Monday, 6th October 1997
Key Note In his invited lecture Harry Sneed gave an overview of the two problems that the European data processing community is currently dealing with: the year 2000 problem and the introduction of the Euro as a new and uniform currency for the European Economic Community. 

He explained the different ways of impact that both changes have on existing software systems. While the year 2000 problem, which can be classified as adaptive maintenance, affects the software mainly at a very low level, the Euro currency change affects the software at a much higher semantic level. Since the Euro currency change affects both the data model and the program design it has to be classified as enhancement maintenance.
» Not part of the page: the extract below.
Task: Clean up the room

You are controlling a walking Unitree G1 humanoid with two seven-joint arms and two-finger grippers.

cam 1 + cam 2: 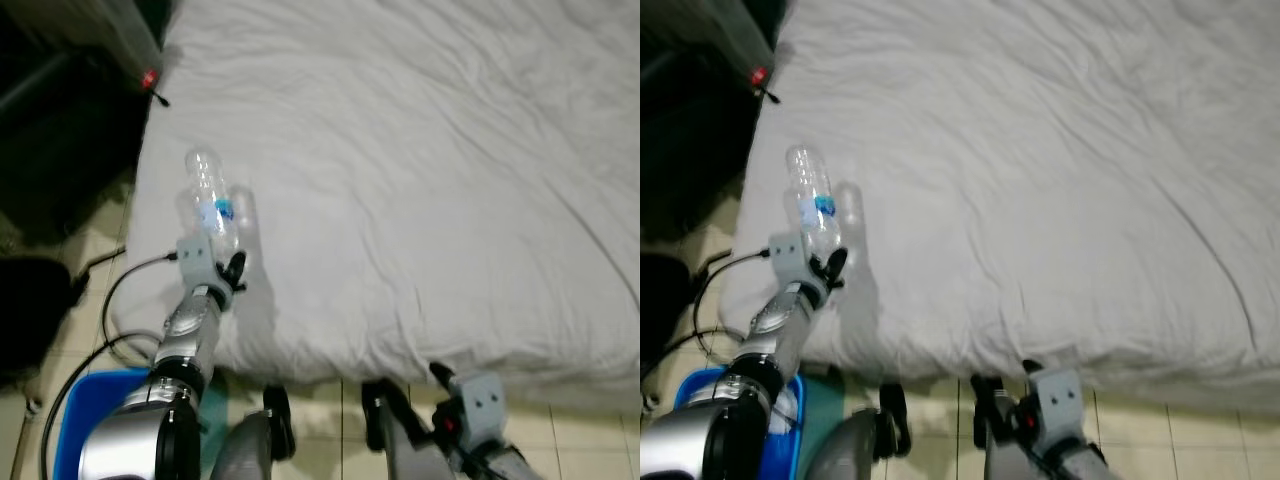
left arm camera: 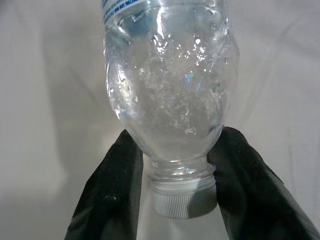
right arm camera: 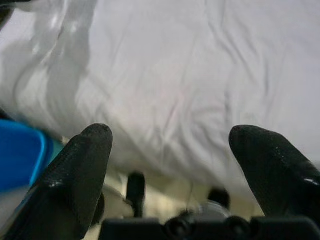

The speaker emphasized the great demand from the European data processing community for reverse engineering, reengineering, and regression test tools and technology. 

The panel discussion afterwards concentrated on the impact of the currency problem for software systems and focused on general ideas about Y2K related reverse engineering difficulties.

Tool Evaluation 

chair: Stephen Fitzpatrick

The first paper in this session presented by Berndt Balley reported on a comparison of four different Reverse Engineering Tools (Refine/C, Imagix 4D, Rigi, Sniff+). The main goal of this study has been to investigate the differences between the tools with respect to the generation of graphical reports (call trees, data and control graphs). All tools have been applied to analyze a real-world real-time embedded system (Train Control System) written in C and assembler. A detailed tabular comparison with approximately 80 assesment criteria is given. The authors conclude that it is difficult to analyze embedded systems with the current crop of reverse engineering tools and that especially the graphical views and layouts need considerable improvement and that mixed-language support is a necessity for real-world applications. 

The second presentation, given by Peggy Storey also dealed with a comparison of three different tools (Rigi, SHriMP, SNiFF+). However, in this case the point of perspective is to study the influence of reverse engineering tools on the way that programmers understand programs. The actual experiment described is a "think-aloud" session in which programmers have to answer several questions about a Monopoly program with the aid of one of the tools. The authors conclude that in general the tools enhance the preffered comprehension strategies of the participants. However, in some situations the users had to change their strategies due to the lack of certain features (e.g. effective source code searching) in some tools.

Object and Module Identification 

chair: Mark van den Brand

This session was opened by Hans Bosma who spoke about "Scenarios for the Identification of Objects in Legacy Systems". He motivated the advantages of using object oriented technologies in information systems but argued that a rigorous migration to object orientation is in most cases not a serious option because of issues concerning risk, time and resources. Therefore, he proposed an incremental approach to identify objects in legacy applications when renovating software. Three scenarios are distinguished for the replacement of parts of an application by objects. These scenarios are called function driven, data driven and object driven objectification, respectively. 

The paper "Using Clustering Algorithms in Legacy Systems Remodularization" was presented by Patrick van Bommel due to the untimely death of the author Theo Wiggerts. In this talk a general overview of clustering was presented. Clustering is considered a good starting point for remodularization. The author concluded that some existing modularization techniques use or reinvent cluster algorithms. Hence, the author expects that modularization of software systems could benefit more from the general idea of cluster analysis. 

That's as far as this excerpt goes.